WORK INSTRUCTIONS: Keyword search on "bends": report each line of the records that contains it.

THE DATA:
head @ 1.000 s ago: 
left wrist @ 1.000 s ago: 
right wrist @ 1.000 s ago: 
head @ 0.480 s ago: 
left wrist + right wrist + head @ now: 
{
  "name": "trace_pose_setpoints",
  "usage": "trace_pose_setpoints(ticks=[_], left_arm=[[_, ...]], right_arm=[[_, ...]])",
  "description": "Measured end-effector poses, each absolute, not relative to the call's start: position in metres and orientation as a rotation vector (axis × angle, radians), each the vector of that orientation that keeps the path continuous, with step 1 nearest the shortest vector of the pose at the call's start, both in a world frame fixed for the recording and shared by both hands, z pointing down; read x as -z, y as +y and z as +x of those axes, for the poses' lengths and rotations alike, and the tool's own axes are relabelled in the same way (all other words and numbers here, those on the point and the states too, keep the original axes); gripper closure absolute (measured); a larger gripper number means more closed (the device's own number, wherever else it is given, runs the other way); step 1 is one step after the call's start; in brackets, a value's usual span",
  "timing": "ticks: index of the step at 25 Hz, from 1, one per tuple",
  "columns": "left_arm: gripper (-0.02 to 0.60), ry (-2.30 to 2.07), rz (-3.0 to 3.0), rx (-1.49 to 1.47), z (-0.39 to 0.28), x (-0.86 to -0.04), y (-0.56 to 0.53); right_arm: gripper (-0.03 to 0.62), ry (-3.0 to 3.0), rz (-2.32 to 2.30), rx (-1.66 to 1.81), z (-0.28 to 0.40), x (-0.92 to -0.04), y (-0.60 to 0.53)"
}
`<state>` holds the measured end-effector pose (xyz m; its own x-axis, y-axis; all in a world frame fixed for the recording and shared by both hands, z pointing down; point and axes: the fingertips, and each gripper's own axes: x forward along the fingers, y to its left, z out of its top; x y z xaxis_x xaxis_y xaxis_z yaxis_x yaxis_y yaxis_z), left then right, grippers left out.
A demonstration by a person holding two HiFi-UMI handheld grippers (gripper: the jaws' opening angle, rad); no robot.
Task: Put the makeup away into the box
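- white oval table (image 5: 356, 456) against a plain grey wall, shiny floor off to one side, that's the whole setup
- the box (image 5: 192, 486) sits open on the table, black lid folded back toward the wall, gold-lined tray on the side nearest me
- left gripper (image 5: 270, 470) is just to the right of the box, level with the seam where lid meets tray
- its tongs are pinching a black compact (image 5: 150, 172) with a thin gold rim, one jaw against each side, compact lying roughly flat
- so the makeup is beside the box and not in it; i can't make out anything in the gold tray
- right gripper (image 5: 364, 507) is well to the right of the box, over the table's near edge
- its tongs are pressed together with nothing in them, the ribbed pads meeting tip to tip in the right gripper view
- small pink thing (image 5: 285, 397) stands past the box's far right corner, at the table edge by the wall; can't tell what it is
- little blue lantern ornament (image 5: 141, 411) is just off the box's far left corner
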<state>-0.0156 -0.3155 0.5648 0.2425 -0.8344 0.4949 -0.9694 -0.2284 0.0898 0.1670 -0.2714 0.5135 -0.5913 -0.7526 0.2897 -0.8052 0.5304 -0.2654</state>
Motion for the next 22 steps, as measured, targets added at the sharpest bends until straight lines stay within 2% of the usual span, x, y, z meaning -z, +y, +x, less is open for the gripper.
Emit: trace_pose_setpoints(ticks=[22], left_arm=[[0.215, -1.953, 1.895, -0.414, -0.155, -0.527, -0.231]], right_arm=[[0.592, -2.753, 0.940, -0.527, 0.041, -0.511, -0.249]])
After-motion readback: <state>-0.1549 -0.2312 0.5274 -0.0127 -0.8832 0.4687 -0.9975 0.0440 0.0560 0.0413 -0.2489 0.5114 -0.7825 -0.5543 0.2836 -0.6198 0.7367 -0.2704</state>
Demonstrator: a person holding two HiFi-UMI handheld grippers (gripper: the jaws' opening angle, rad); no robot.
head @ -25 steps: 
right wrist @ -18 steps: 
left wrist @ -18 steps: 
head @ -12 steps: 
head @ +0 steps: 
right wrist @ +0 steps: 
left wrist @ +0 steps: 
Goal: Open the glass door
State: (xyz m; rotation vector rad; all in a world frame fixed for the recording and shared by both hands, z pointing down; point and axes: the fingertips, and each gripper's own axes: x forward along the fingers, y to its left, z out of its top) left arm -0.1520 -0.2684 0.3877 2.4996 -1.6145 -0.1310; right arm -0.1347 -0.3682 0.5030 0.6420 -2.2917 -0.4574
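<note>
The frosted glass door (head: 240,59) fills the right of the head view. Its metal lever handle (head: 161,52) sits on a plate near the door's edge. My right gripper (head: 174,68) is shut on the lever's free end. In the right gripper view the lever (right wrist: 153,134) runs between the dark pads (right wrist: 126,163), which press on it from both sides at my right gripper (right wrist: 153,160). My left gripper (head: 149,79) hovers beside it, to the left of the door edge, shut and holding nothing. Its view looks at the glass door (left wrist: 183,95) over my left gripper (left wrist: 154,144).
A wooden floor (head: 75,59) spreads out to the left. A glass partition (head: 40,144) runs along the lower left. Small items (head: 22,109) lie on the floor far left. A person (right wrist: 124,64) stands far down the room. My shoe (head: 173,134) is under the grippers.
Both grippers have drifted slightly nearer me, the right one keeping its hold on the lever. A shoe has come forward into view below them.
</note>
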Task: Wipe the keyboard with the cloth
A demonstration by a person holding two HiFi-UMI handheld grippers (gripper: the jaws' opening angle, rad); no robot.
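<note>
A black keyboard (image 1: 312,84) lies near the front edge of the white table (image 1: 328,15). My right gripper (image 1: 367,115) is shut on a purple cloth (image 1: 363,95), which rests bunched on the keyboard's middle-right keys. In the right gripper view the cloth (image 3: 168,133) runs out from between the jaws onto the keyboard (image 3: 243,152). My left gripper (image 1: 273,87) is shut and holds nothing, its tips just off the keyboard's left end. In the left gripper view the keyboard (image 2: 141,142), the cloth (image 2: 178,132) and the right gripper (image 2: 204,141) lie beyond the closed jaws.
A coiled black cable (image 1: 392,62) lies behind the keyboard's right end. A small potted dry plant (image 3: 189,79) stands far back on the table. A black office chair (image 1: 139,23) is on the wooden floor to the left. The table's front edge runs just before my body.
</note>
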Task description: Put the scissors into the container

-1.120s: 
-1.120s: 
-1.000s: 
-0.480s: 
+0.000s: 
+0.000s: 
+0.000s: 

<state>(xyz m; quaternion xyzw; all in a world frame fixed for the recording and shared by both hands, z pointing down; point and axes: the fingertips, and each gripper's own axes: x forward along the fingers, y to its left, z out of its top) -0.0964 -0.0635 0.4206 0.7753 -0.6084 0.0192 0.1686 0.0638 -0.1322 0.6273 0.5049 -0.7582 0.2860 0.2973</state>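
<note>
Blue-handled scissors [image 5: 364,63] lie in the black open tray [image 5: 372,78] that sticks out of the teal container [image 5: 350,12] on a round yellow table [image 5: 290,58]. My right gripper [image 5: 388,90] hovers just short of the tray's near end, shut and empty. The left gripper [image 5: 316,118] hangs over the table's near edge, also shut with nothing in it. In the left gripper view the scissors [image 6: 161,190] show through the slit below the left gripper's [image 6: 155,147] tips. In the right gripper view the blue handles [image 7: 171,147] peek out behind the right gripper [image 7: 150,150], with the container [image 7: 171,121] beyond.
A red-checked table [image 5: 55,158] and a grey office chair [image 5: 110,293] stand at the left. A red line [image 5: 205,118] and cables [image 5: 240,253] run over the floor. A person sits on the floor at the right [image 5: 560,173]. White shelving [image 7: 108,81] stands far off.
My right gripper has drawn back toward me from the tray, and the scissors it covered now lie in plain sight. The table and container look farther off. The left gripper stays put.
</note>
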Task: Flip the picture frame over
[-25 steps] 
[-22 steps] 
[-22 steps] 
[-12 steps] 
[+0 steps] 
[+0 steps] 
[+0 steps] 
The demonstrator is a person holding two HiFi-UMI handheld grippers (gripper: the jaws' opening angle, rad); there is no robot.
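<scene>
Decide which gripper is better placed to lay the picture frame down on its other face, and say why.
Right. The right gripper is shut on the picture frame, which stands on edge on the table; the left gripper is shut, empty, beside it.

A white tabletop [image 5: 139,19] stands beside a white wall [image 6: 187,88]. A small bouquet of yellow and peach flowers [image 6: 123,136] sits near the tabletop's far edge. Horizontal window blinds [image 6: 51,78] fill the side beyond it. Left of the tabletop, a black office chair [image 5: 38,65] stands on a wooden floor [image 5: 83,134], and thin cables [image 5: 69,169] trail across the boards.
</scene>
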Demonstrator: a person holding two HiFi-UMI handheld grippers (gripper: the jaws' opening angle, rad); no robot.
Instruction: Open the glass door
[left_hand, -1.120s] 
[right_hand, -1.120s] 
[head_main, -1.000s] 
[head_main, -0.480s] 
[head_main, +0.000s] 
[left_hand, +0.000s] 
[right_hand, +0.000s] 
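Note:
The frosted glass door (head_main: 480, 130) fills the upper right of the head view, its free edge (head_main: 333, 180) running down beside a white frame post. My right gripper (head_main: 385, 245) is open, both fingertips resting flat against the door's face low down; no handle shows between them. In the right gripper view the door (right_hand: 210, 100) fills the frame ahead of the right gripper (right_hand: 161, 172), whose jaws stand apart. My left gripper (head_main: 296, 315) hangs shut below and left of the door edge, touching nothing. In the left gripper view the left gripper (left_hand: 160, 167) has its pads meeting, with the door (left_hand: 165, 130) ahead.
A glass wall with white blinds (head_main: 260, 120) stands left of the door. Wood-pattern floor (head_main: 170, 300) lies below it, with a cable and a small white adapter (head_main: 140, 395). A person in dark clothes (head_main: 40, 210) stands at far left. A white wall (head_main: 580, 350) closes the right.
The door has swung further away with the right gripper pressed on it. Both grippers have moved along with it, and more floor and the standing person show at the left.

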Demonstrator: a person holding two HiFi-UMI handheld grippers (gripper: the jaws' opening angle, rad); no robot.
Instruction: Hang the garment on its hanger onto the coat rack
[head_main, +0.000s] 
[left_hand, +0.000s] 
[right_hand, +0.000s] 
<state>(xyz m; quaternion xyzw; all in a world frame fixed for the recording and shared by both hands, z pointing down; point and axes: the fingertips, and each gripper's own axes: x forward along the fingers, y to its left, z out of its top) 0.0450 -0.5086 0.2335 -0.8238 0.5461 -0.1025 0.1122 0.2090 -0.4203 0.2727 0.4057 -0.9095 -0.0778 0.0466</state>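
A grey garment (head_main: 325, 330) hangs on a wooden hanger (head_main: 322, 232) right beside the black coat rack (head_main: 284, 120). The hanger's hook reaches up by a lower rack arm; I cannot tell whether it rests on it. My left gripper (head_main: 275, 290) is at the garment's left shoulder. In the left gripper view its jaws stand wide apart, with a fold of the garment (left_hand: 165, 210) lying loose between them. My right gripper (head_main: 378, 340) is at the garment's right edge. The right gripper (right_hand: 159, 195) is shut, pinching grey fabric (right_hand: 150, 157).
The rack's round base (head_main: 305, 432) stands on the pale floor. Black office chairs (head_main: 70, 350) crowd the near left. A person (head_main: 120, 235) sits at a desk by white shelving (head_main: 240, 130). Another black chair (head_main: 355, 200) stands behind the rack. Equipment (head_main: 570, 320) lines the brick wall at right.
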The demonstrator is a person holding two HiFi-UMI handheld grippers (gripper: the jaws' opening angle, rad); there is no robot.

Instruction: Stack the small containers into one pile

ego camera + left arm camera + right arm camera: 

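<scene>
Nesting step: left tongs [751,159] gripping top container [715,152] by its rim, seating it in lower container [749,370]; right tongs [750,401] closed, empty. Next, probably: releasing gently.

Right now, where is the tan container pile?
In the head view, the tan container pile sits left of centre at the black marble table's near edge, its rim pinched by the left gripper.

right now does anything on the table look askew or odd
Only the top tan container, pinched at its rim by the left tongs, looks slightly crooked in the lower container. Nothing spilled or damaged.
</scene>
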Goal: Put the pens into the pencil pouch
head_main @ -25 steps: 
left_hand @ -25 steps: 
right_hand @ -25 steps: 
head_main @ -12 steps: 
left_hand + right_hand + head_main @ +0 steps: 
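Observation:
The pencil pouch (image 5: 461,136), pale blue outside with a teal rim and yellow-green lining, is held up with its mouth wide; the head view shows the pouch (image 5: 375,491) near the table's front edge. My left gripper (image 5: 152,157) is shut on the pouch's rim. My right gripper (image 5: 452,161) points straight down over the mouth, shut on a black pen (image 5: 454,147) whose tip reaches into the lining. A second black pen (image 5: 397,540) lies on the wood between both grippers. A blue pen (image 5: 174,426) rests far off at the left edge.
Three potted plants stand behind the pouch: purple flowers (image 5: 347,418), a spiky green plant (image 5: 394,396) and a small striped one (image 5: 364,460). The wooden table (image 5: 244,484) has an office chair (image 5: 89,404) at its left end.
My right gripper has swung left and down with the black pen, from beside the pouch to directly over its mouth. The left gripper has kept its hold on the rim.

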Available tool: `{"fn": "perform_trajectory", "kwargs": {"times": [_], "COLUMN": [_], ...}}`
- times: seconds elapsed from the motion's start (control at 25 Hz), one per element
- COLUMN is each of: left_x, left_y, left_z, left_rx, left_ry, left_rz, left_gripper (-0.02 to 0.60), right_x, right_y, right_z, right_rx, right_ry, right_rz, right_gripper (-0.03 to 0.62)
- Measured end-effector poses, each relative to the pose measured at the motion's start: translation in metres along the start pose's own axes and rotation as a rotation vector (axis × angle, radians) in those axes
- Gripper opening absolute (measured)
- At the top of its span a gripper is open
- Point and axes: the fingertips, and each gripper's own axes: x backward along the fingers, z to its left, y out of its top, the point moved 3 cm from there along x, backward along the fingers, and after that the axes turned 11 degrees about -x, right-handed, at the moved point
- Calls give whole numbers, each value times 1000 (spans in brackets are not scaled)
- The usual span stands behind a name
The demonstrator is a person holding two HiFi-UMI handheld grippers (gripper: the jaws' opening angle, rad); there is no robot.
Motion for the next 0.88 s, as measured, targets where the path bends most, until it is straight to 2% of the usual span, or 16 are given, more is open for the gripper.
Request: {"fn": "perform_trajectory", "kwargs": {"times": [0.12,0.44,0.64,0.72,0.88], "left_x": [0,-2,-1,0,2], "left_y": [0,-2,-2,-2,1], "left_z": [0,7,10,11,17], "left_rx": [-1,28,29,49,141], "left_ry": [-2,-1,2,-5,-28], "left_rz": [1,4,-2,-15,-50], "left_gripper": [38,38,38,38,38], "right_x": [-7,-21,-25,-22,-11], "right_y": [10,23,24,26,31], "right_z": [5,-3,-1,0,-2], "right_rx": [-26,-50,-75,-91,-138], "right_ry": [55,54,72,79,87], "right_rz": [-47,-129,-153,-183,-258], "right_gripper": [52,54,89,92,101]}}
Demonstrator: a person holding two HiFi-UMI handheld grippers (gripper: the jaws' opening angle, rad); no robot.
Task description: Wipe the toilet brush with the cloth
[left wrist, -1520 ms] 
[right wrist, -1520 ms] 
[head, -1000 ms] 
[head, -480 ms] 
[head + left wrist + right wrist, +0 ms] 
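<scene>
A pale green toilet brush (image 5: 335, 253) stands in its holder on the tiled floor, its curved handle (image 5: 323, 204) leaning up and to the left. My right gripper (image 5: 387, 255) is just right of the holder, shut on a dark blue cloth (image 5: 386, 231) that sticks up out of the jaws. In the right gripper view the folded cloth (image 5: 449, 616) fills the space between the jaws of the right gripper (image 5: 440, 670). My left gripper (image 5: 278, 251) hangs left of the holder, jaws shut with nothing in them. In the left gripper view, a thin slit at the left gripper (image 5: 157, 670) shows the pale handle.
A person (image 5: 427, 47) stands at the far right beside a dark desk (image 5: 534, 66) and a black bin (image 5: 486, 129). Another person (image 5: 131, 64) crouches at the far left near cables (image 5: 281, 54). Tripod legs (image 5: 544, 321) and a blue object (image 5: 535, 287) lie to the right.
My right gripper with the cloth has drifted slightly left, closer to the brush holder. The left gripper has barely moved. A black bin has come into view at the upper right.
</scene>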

SOLUTION TO THIS EXERCISE:
Motion for the next 22 steps, as measured, targets added at the sharpest bends until straight lines stay within 2% of the usual span, x, y, z meaning -z, +y, +x, less is open for the gripper.
Motion for the next 0.88 s, as measured, targets where the path bends most, until it is straight to 2% of the usual span, or 16 are given, more is open for the gripper.

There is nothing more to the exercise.